Le nouveau PDG de Frima Studios, Martin Carrier, ancien dirigeant d'Ubisoft et de Warner Bros au Québec, défend les crédits d'impôt disponibles pour les entreprises qui oeuvrent dans le secteur du multimédia. Selon lui, le patron de Stingray, Éric Boyko, fait « fausse route » en demandant l'abandon de ces avantages fiscaux.

Un texte de Gérald Fillion

« Visa le noir, tua le blanc », a déclaré Martin Carrier en entrevue à RDI économie, jeudi soir. « Le vrai enjeu, selon lui, ce ne sont pas les programmes de crédit d’impôt, qui ont très bien fonctionné au cours des 20 dernières années [...], c’est plutôt un enjeu de formation qui fait en sorte qu’on se retrouve avec une certaine pénurie de main-d’oeuvre ».

D'après lui, dans l’univers concurrentiel du jeu vidéo, de l’animation, de l’intelligence artificielle notamment, le Québec n’a pas le choix de maintenir son soutien pour attirer et stimuler les entreprises technologiques. Le passé est garant de l’avenir, croit-il.

Pour Éric Boyko, toutefois, les crédits d’impôt ont un effet pervers sur la disponibilité de la main-d’oeuvre au Québec. Selon lui, les entreprises dont le siège social est au Québec ont du mal à trouver des travailleurs qualifiés, qui se retrouvent employés par des entreprises étrangères, qui s’installent ici avec le soutien de l’État.

« À Montréal, on est rendu au plein emploi dans le domaine des technologies, disait Éric Boyko à RDI économie le 22 juin. Je comprends qu’il y a 20 ans, on voulait encourager un pôle technologique. Mais c’est un peu comme la drogue, des subventions! Une fois qu’une entreprise commence à prendre ce médicament, elle ne veut plus s’en débarrasser ».
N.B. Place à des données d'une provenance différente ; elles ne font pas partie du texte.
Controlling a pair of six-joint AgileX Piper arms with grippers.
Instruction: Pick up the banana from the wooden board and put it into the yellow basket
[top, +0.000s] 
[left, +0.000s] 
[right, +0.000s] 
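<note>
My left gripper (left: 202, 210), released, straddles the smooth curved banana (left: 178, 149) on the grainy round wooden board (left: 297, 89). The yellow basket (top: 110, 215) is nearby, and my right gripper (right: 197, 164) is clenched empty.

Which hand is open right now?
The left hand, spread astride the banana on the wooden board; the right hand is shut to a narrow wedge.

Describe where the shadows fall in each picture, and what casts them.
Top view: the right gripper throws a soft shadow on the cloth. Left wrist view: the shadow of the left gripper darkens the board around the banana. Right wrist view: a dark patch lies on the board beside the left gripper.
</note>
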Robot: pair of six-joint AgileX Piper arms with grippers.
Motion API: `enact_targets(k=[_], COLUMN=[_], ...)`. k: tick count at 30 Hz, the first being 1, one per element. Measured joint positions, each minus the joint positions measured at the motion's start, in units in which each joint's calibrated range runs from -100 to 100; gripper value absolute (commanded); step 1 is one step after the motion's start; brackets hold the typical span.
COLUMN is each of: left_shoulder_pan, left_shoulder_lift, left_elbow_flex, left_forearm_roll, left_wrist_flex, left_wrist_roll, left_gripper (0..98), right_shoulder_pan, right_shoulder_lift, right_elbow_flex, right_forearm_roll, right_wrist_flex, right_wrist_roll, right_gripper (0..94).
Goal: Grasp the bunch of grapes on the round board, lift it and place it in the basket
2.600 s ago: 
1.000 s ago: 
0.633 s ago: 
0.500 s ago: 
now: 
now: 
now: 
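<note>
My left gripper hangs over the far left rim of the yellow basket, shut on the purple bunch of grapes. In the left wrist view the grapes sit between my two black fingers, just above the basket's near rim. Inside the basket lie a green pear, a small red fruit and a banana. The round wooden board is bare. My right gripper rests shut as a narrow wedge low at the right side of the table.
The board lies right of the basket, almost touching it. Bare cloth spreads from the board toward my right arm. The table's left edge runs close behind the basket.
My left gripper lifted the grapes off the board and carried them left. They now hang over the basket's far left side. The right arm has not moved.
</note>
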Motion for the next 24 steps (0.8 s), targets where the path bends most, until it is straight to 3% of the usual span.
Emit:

Éric Boyko est d’avis que le temps est venu de mettre fin au crédit d’impôt pour le secteur multimédia, afin de créer un marché plus « équitable pour les entreprises qui sont subventionnées et celles qui ne le sont pas ».

Sans le crédit d’impôt, des emplois perdus?

Martin Carrier dit qu’il y a maintenant des crédits d’impôt dans tous les marchés importants sur le plan technologique. « Donc, si on les enlève ici, alors qu’ils vont demeurer ailleurs, je pense qu’il peut y avoir une délocalisation d’emplois ». Des pertes d’emplois sont à prévoir dans toute l’industrie au Québec, selon Martin Carrier, qui refuse de préciser ce que ferait son entreprise, Frima Studios.

À sa création, en 1997, le crédit d'impôt remboursable pour la production de titres multimédias remboursait 50 % des salaires des employés. Depuis 2003, le crédit est de 37,5 % des salaires d'employés admissibles. L'industrie du jeu vidéo au Québec compte 230 studios, qui emploient près de 10 000 professionnels. Le Québec abrite 29 % des studios canadiens et 53 % de la main-d'œuvre du secteur.